Hiroo Onoda was actually an Imperial Japanese Army intelligence officer who fought in World War II and was a Japanese holdout who did not surrender at the war’s end in the month of August 1945. After the war ended Onoda spent 29 years hiding out in the Philippines until his former commander traveled from Japan to formally relieve him from duty by order of Emperor Shōwa in 1974. He held the rank of second lieutenant in the Imperial Japanese Army. He was the penultimate Japanese soldier to surrender, with Teruo Nakamura surrendering later in 1974.
Caught in a time warp, Hiroo Onoda was one of the war’s last holdouts. He was a soldier who believed that the emperor was a deity and the war a sacred mission, who survived on bananas and coconuts and sometimes killed villagers he assumed were enemies then finally went home to the lotus land of paper and also wood which turned out to be a very futuristic world of skyscrapers, television, jet planes and pollution and also atomic destruction.

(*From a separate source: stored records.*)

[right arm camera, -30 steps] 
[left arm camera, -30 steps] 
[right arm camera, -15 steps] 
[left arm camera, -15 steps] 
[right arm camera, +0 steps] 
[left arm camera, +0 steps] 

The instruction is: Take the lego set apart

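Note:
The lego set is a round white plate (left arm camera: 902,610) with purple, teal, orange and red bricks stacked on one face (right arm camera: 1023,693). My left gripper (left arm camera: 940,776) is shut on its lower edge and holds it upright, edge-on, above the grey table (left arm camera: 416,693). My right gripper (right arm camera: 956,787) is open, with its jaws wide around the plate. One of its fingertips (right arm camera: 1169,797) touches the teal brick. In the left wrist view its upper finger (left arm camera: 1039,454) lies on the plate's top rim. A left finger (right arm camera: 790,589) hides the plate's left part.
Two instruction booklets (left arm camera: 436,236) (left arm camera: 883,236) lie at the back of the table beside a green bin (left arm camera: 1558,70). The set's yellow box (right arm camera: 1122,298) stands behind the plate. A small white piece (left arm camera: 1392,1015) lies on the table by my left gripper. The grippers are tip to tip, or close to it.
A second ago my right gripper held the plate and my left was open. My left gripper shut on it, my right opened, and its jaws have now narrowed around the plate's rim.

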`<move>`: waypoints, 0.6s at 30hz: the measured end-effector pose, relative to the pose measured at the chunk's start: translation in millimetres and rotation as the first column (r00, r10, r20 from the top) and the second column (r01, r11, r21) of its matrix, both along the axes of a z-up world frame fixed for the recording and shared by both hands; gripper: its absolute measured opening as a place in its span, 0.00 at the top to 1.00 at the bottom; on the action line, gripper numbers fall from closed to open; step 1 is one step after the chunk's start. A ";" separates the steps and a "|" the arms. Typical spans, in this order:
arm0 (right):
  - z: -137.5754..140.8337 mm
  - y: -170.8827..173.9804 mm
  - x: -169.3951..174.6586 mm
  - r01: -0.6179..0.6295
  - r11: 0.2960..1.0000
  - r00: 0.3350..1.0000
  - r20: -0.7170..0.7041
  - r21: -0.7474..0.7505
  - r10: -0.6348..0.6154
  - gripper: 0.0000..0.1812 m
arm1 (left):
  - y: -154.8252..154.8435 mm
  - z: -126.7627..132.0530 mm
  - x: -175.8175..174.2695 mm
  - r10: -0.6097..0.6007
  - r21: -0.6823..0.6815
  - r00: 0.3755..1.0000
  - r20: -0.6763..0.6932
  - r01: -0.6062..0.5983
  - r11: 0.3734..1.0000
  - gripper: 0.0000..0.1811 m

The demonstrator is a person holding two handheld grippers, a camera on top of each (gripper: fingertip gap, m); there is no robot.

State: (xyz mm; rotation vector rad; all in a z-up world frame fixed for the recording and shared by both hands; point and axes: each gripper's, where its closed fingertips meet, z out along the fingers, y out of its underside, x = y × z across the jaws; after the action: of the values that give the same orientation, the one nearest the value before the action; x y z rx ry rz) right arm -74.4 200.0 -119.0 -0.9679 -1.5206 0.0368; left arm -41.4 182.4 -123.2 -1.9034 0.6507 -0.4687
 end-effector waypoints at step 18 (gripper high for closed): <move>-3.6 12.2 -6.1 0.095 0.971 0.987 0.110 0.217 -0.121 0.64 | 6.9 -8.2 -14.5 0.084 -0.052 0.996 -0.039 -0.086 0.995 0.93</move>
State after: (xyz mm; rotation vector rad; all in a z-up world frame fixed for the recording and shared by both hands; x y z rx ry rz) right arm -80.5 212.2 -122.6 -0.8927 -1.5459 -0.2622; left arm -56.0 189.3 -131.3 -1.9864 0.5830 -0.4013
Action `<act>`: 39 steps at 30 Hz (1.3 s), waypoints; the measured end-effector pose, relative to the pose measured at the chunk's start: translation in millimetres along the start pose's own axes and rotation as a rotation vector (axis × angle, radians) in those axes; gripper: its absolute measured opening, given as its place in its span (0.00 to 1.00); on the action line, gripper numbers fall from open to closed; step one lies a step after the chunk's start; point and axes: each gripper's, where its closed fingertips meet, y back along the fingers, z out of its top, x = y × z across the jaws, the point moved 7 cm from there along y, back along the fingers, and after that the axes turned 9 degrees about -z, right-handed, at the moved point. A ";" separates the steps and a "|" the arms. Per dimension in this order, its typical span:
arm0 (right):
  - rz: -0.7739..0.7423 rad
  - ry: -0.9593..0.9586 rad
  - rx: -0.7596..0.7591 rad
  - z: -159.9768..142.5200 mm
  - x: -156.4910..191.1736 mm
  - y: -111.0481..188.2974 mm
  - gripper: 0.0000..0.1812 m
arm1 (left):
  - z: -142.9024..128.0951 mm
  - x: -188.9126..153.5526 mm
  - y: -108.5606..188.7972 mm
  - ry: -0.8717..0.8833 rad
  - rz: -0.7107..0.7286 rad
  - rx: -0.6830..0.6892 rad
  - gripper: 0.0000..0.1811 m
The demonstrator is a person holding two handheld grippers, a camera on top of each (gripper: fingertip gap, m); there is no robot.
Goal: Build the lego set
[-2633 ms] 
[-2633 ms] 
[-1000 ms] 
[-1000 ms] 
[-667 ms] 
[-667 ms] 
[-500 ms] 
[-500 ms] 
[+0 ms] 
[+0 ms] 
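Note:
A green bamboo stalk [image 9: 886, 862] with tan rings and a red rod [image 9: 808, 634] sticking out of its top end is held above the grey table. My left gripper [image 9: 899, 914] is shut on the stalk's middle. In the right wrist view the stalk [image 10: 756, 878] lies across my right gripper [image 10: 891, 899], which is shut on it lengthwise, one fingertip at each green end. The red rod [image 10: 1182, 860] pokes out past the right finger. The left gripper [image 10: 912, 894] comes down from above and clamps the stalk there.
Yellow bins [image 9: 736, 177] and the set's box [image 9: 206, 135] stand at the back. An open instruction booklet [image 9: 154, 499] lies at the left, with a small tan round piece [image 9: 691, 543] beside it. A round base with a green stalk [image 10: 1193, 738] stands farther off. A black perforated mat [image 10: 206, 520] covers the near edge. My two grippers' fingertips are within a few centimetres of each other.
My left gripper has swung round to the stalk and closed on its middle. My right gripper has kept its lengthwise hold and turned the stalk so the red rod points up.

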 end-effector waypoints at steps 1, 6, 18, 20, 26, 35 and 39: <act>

Hiroo Onoda’s three decades spent in the jungle, initially with three comrades and finally alone came to be seen as an example of the extraordinary lengths to which some Japanese soldiers would go to demonstrate their loyalty to the then emperor, in whose name they fought. Refusing to believe that the war had ended with Japan’s defeat in August 1945, Onoda drew on his training in guerilla warfare to kill as many as 30 people whom he mistakenly believed to be enemy soldiers.
The world had known of his existence since 1950 when one of his fellow stragglers emerged and returned to Japan. A second member of the group reportedly died in 1950. Hiroo Onoda, whose sole remaining companion was killed in a shootout with Philippine troops in 1972, held firm until two years later. He was only persuaded to surrender when his former commanding officer traveled to his hideout on the island of Lubang in the north-western Philippines and convinced him that the war had ended.
Until then, Hiroo Onoda would later explain he believed attempts to persuade him to leave were a plot concocted by the pro-US government in Tokyo. By the time he surrendered he had been on the island since 1944, two years after he was drafted into the Japanese imperial army. Hiroo Onoda wept uncontrollably as he agreed to lay down his perfectly serviceable rifle. He was later pardoned for the killings by the then Philippine president, Ferdinand Marcos. In his formal surrender to Marcos, Onoda wore his 30-year-old imperial army uniform, cap, and sword, all of which were in good condition.
He returned to Japan in March the same year, but after struggling to adapt to life in his homeland, he emigrated to Brazil in 1975 to become a farmer. He returned to Japan in 1984 and opened nature camps for children across Japan. Japan’s top government spokesman, Yoshihide Suga, praised Hiroo Onoda’s strong will to live. Hiroo Onoda was one of several Japanese soldiers who remained holed up in their former battlegrounds long after the war ended.